** Exercise objective **
Read the listing below and copy out each line where the word "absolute" occurs.

Top of Records for processing

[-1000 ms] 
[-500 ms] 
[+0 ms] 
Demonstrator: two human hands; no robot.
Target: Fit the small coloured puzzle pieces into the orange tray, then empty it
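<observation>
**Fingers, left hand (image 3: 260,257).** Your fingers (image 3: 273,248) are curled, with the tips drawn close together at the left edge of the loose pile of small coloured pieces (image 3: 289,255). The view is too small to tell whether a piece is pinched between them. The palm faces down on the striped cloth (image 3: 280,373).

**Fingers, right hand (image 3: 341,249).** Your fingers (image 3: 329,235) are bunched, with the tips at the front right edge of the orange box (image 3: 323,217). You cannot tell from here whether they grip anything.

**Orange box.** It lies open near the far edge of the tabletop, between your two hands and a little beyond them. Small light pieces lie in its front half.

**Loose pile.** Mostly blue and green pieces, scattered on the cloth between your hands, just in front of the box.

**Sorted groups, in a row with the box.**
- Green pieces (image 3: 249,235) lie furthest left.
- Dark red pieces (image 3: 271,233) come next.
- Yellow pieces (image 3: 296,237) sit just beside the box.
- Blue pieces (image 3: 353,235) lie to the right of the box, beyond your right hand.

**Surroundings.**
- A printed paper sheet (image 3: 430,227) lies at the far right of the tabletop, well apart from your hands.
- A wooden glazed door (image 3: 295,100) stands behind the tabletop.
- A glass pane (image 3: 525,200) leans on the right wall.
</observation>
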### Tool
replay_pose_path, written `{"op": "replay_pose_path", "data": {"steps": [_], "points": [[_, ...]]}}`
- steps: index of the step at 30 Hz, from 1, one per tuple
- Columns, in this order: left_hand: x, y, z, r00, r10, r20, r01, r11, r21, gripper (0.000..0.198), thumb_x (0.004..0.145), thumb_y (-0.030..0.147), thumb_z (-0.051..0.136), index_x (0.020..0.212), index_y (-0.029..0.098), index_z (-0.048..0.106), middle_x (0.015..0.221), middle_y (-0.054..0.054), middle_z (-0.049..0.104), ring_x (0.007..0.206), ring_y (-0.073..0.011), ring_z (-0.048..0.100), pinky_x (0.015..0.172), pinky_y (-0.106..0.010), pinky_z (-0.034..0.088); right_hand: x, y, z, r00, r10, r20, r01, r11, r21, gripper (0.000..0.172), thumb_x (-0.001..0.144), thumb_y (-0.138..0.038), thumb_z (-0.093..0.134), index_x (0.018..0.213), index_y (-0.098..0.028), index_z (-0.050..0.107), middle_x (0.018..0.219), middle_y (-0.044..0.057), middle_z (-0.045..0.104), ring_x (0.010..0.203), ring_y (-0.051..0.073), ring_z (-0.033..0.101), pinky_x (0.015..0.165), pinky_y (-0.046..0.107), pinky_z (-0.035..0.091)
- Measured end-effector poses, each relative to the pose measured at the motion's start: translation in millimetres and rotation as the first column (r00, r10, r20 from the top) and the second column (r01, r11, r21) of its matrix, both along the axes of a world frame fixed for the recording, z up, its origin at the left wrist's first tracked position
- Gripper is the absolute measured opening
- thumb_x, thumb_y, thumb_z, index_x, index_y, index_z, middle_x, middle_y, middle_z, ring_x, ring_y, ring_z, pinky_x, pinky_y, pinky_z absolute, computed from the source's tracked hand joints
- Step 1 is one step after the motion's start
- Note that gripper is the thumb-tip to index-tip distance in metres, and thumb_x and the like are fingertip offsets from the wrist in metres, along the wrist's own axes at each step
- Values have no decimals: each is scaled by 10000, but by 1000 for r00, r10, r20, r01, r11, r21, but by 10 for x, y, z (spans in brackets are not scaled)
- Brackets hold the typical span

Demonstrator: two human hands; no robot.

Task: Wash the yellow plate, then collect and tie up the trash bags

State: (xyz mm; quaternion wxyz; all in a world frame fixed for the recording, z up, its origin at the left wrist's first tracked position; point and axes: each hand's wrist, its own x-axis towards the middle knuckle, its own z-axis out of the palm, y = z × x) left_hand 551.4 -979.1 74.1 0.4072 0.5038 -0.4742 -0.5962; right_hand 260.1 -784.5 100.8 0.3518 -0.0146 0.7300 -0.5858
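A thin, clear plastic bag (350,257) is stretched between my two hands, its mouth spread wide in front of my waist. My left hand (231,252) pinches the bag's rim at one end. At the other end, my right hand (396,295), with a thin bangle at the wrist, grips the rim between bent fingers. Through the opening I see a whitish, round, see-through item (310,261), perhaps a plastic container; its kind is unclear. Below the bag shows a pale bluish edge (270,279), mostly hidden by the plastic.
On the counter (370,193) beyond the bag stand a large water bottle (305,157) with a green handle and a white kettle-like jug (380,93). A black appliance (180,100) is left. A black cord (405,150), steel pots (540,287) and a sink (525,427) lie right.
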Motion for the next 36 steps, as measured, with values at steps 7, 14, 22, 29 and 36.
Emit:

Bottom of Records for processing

** Answer below **
- Gripper is the absolute measured opening
- thumb_x, thumb_y, thumb_z, index_x, index_y, index_z, middle_x, middle_y, middle_z, ring_x, ring_y, ring_z, pinky_x, pinky_y, pinky_z absolute, computed from the source's tracked hand joints

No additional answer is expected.